§ About this task: The answer must consist of every line in the data below that holds the word "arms".

§ Input data:
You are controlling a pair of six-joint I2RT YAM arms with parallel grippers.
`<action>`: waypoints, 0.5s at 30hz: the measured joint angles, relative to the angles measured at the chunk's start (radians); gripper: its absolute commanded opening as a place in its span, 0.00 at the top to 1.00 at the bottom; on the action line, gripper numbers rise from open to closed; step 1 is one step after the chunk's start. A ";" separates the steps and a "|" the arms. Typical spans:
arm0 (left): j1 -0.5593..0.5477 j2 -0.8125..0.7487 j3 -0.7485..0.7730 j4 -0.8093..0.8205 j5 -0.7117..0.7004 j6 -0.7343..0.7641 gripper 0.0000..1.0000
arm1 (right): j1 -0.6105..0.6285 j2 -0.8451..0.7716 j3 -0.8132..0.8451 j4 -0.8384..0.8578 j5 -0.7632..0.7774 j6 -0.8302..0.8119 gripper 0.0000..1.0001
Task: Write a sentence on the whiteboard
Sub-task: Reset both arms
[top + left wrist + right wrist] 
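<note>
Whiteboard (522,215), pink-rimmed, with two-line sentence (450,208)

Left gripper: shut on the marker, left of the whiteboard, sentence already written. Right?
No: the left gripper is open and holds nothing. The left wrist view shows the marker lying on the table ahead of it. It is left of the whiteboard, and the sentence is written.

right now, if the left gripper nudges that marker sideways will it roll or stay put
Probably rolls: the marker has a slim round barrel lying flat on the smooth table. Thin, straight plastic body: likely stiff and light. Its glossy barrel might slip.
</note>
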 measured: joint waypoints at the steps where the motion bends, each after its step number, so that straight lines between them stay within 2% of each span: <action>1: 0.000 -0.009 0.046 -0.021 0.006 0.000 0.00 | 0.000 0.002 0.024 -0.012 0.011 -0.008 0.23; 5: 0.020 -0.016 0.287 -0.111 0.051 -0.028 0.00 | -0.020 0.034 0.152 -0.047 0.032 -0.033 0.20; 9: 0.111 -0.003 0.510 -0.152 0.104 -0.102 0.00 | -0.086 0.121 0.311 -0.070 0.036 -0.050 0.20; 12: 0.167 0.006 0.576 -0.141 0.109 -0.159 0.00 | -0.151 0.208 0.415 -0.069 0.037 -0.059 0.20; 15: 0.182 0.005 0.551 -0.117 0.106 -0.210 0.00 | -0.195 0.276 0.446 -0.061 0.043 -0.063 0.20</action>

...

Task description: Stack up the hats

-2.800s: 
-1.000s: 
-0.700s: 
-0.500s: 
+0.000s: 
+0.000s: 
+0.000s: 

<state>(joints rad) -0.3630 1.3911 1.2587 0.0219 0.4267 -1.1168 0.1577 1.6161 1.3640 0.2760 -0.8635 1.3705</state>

§ Result for this task:
You are controlling a pair of six-joint I2RT YAM arms with parallel grippers.
`<action>`: waypoints, 0.5s at 30hz: the measured joint angles, relative to the angles measured at the chunk's start (radians); gripper: its absolute commanded opening as a place in its span, 0.00 at the top to 1.00 at the bottom; on the action line, gripper numbers rise from open to closed; step 1 is one step after the chunk's start. A ";" separates the steps and a "|" the arms. Typical spans:
Sub-task: Reset both arms

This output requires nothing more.